April 2026 · 10 min read

Pitch Detection and Auto-Calibration

The three-metric detector caught most noise. These two additions handled the rest.

The three-metric detector from the previous post — energy, zero-crossing rate, spectral centroid — solved the keyboard clicking problem and most transient noise. Two issues remained. First, some sounds with speech-like frequency characteristics still got through. Second, the thresholds were hardcoded, which meant the detector worked in one acoustic environment and failed in another.

Pitch detection addressed the first problem. Auto-calibration addressed the second.

Why pitch matters

Human speech is quasi-periodic. When you produce a vowel sound, your vocal cords vibrate at a fundamental frequency — typically between 80 Hz for a low male voice and 300 Hz for a high female voice. This periodicity is absent from most environmental noise. Keyboard clicks, traffic, HVAC systems, conversations in adjacent rooms — none of these have the regular periodic structure of a single human voice.

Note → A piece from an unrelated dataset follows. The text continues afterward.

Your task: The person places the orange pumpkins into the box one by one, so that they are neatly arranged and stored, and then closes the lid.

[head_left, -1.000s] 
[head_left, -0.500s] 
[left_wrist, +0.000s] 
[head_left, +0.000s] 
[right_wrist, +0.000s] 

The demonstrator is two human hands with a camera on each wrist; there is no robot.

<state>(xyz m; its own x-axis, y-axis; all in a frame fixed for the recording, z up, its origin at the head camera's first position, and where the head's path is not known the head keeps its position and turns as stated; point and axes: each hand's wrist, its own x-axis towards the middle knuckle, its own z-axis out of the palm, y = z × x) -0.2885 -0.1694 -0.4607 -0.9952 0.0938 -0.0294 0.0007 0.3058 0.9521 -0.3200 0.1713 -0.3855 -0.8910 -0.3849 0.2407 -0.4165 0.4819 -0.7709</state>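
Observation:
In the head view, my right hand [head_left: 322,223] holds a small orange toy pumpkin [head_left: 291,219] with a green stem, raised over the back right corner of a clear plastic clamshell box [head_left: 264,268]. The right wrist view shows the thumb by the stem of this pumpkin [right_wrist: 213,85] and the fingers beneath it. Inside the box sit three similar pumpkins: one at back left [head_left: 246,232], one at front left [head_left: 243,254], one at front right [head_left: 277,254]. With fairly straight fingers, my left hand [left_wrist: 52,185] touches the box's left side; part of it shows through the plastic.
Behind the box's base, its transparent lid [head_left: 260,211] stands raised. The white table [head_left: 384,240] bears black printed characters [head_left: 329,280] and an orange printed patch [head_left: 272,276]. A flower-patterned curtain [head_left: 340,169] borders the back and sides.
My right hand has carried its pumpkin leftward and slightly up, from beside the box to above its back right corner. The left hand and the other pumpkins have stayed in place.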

The zero-crossing rate and spectral centroid already capture some of this distinction indirectly. But they are aggregate statistics. A sound with moderate ZCR and moderate spectral centroid could be voiced speech, or it could be a mix of noise sources that average out to speech-like values. Pitch detection asks a more direct question: is there a repeating pattern in this signal?

Autocorrelation

The standard approach to pitch detection in the time domain is autocorrelation. You correlate the signal with a delayed copy of itself, sweep across a range of delay values, and look for a peak. If the signal is periodic, the autocorrelation will peak at a lag equal to the period.

int minLag = sampleRate / 400; // 400 Hz upper bound
int maxLag = sampleRate / 80;  // 80 Hz lower bound
double[] autocorr = new double[maxLag + 1];

for (int lag = 0; lag <= maxLag; lag++) {
  for (int i = 0; i < buffer.length - lag; i++) {
    autocorr[lag] += buffer[i] * buffer[i + lag];
  }
}

At 8000 Hz sample rate, the search range is lag 20 (400 Hz) to lag 100 (80 Hz). For each lag value, the inner loop multiplies each sample by the sample that many positions ahead and sums the results. If the signal repeats at that period, the products are consistently positive — the signal aligns with itself. If there is no periodicity, the products cancel out.

Voiced speech — "ah"

Autocorrelation shows a clear periodic peak

Peak lag: 53 Pitch: 151 Hz Strength: 0.72 Voiced

Keyboard click

No periodic structure — autocorrelation decays monotonically

Peak lag: — Pitch: none Strength: 0.11 Unvoiced

Autocorrelation of voiced speech (left) versus keyboard click noise (right). The clear peak at lag 53 corresponds to a fundamental frequency of 151 Hz. Noise produces no such peak — the autocorrelation decays without structure. Pitch strength is the normalized height of that peak.

The peak lag gives the pitch period. The pitch frequency is sampleRate / peakLag. But the presence of a peak is more useful than the frequency itself. What I needed was not "the speaker's voice is at 151 Hz" but "there is periodic structure in this signal."

Pitch strength over pitch value

The first implementation simply checked whether the autocorrelation at the peak lag was positive. This was unreliable. A barely positive value in a noisy signal means nothing — the autocorrelation of random noise will have small positive and negative values scattered across all lags.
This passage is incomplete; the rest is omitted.